At their best, the Red Sox are capable of beating anyone in baseball. At their worst, they’re capable of jaw-dropping ineptitude of historic proportions.
Tuesday night, those who braved the hour and 40 minute rain delay were treated to the full 2023 Red Sox experience.
Despite running into a rare 8-3-5 triple play, the first in Major League Baseball in 139 years, the Red Sox otherwise dominated the best team in the league and cruised to a comfortable 7-1 win over the Atlanta Braves.
Nick Pivetta once again led the way, lowering his bullpen ERA to 1.98 after pitching five scoreless innings from the second to the sixth inning, and Masataka Yoshida capped off a relentless offensive performance with a two-run home run in the bottom of the eighth to effectively put the game away.
Along the way, the game featured several bizarre and unusual sequences.
In the top of the first the Braves had opener John Schreiber on the ropes with the bases loaded, one out and a 1-0 lead when Marcell Ozuna hit a soft liner to second base. Christian Arroyo caught the ball right before it hit the ground, tried and failed to double up the runner at second and then threw the ball away to apparently allow the the runner to score from third.
However, after a lengthy discussion, the umpires eventually ruled the result a double play. Why? Austin Riley, the runner at third, never tagged up before Arroyo caught the initial liner, so when the Red Sox subsequently appealed to third base he was called out and the Red Sox escaped the jam trailing by only one.
The following inning there was a lengthy delay due to issues with catcher Connor Wong’s PitchCom device, and then in the bottom of the third the Red Sox delivered a lowlight almost without precedent in baseball history.
With two on and no outs, Triston Casas flared a routine fly ball into shallow center field. Braves outfielder Michael Harris easily made the catch, but for some reason Adam Duvall broke for second and was easily doubled up at first base. Then, if that wasn’t bad enough, Yoshida broke for third base from second and was also thrown out by a mile.
The result was the first triple play in MLB so far this season, and only the second 8-3-5 triple play in MLB history. The only other occurrence of a similar play took place all the way back on June 7, 1884 in a game between the Boston Beaneaters, predecessor of the Braves, and the long defunct Providence Grays.
Yet despite all of the strangeness, the Red Sox still managed to take it to the best team in baseball.
After Schreiber limited Atlanta to only a Sean Murphy RBI single in the first, Pivetta came on and shut the Braves down. Pivetta held the Braves to just three hits and a walk while striking out five, and meanwhile the Red Sox offense ground Braves starter Charlie Morton down over 3.2 innings. Morton allowed four runs on six hits, five walks and a hit batter, and all of those runs came with two outs.
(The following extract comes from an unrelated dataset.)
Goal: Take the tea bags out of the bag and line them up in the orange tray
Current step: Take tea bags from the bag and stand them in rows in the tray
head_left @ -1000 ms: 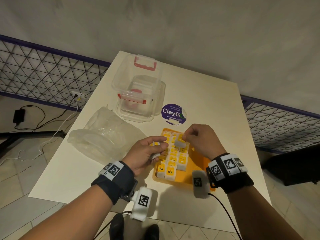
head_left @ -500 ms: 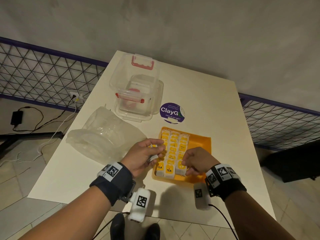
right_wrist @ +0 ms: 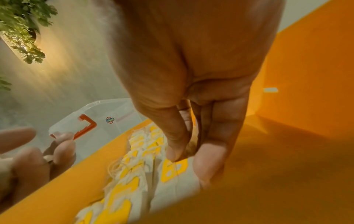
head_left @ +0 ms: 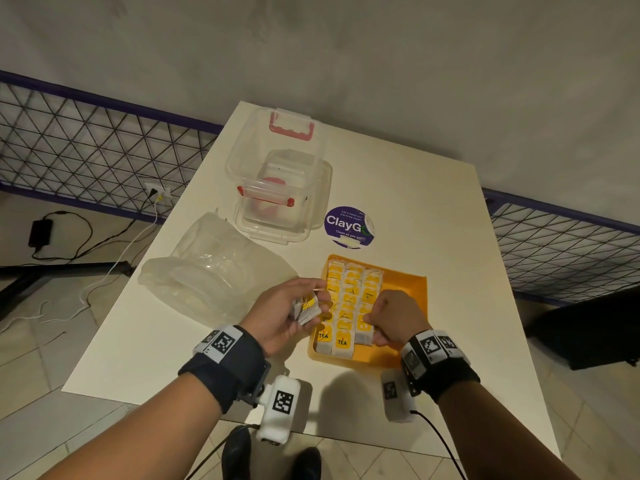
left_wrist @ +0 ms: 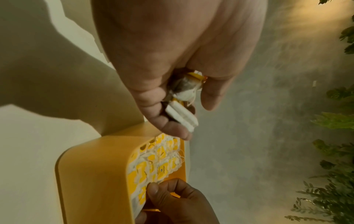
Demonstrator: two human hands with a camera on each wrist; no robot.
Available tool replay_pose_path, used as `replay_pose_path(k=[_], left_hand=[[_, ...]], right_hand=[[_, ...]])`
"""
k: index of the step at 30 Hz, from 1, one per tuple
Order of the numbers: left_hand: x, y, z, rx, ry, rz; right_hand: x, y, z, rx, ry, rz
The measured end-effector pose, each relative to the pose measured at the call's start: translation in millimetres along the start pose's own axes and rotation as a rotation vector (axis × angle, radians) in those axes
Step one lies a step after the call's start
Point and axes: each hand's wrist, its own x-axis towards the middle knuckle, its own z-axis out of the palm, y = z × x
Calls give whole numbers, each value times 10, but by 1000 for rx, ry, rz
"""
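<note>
An orange tray (head_left: 407, 287) lies on the white table with three rows of white tea bags (head_left: 349, 299) with yellow tags along its left side. My left hand (head_left: 304, 306) hovers just left of the tray and grips a small stack of tea bags (left_wrist: 182, 115). My right hand (head_left: 377, 329) is down in the tray at the near end of the third row. There its thumb and fingers pinch a tea bag (right_wrist: 178, 171) that lies on the tray floor. The clear plastic bag (head_left: 211, 271) lies crumpled to the left.
A clear lidded box with red clasps (head_left: 280, 178) stands behind the bag. A round purple sticker (head_left: 348, 225) lies between the box and the tray. The tray's right half (right_wrist: 287, 136) is bare orange floor. The table's near edge runs just below my wrists.
My right hand came from the tray's far middle to its near end and lowered a tea bag into the third row. My left hand stayed beside the tray with its stack.
</note>
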Motion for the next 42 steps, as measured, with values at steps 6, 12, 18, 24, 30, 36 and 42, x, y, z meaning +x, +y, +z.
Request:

Boston first got on the board in the bottom of the first after Justin Turner and Rafael Devers singled and Duvall walked to load the bases. Casas, despite a horrific 2-1 strike call that was half a foot outside the bottom of the strike zone, managed to battle back and draw the bases-loaded walk to tie the game and then Arroyo delivered an RBI single to take a 2-1 lead.
Jarren Duran and Devers tacked on RBI singles in the fourth to make it 4-1, Yu Chang added an RBI single off Braves reliever Michael Tonkin in the fifth and Yoshida took Daysbel Hernandez deep for a two-run shot to cap off the scoring and make it 7-1.
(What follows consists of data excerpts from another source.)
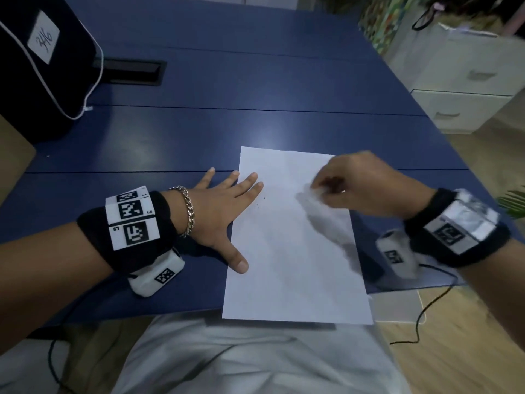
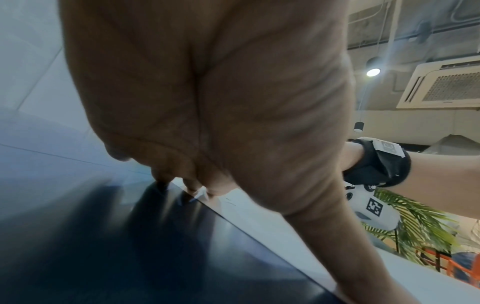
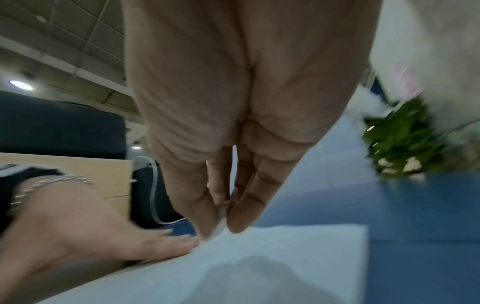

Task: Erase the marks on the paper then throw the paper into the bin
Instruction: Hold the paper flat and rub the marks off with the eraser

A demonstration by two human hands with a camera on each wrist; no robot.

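Observation:
A white sheet of paper lies on the blue table, its near end hanging over the front edge. A small dark mark shows near its left edge. My left hand lies flat with straight, spread fingers, its fingertips and thumb pressing the paper's left edge. My right hand hovers blurred over the paper's upper right and pinches a small white eraser between thumb and fingers. In the right wrist view the eraser touches the paper. No bin is in view.
A black bag with a white label stands at the table's back left, beside a dark cable slot. White drawers and a green plant are off to the right. A black cable dangles off the front edge.

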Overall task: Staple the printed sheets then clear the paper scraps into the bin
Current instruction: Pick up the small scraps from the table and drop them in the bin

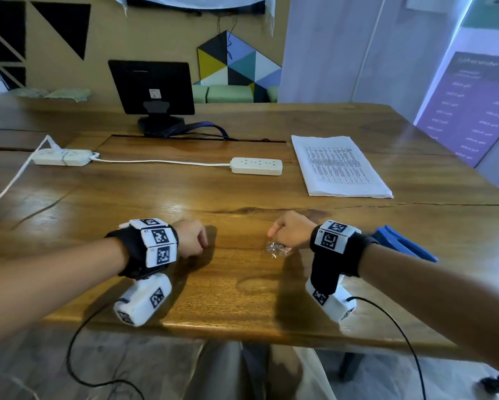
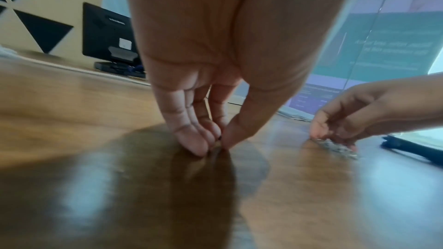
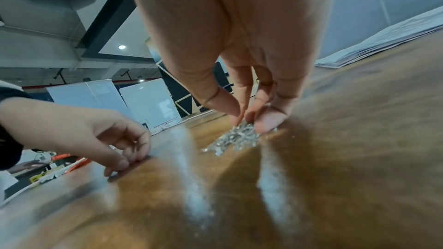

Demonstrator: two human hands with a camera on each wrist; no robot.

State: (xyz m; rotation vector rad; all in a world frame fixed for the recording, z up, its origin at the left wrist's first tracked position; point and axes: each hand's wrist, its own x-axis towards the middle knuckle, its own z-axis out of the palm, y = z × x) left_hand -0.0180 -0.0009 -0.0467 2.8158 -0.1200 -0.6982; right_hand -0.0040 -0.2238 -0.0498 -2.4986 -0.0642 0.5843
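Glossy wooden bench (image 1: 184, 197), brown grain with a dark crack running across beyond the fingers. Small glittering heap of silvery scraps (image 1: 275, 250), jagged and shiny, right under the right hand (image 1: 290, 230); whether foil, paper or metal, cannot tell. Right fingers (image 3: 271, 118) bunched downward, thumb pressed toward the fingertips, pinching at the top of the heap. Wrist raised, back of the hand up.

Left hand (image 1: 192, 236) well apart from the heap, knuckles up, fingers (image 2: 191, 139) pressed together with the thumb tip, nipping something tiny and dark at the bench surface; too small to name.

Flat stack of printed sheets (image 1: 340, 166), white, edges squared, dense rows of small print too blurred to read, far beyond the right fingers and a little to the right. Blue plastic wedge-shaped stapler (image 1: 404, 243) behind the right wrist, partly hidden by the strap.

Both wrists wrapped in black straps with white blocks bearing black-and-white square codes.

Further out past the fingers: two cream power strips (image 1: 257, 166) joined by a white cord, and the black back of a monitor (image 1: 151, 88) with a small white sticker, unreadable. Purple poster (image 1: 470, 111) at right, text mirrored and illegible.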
Richard Bleier and Chris Martin followed Pivetta with a scoreless seventh, with Martin striking out Ozzie Albies after Atlanta got two runners in scoring position with two outs, and Joely Rodriguez finished things off with two scoreless innings to close out the win.
Boston improves to 54-47 with the win and is now 2-1 against the Braves on the season overall. The Red Sox can clinch the season series and complete the two-game home sweep on Wednesday when Brayan Bello (7-6, 3.60 ERA) takes the mound against Atlanta’s Spencer Strider (11-3, 3.78). First pitch is scheduled for 7 p.m.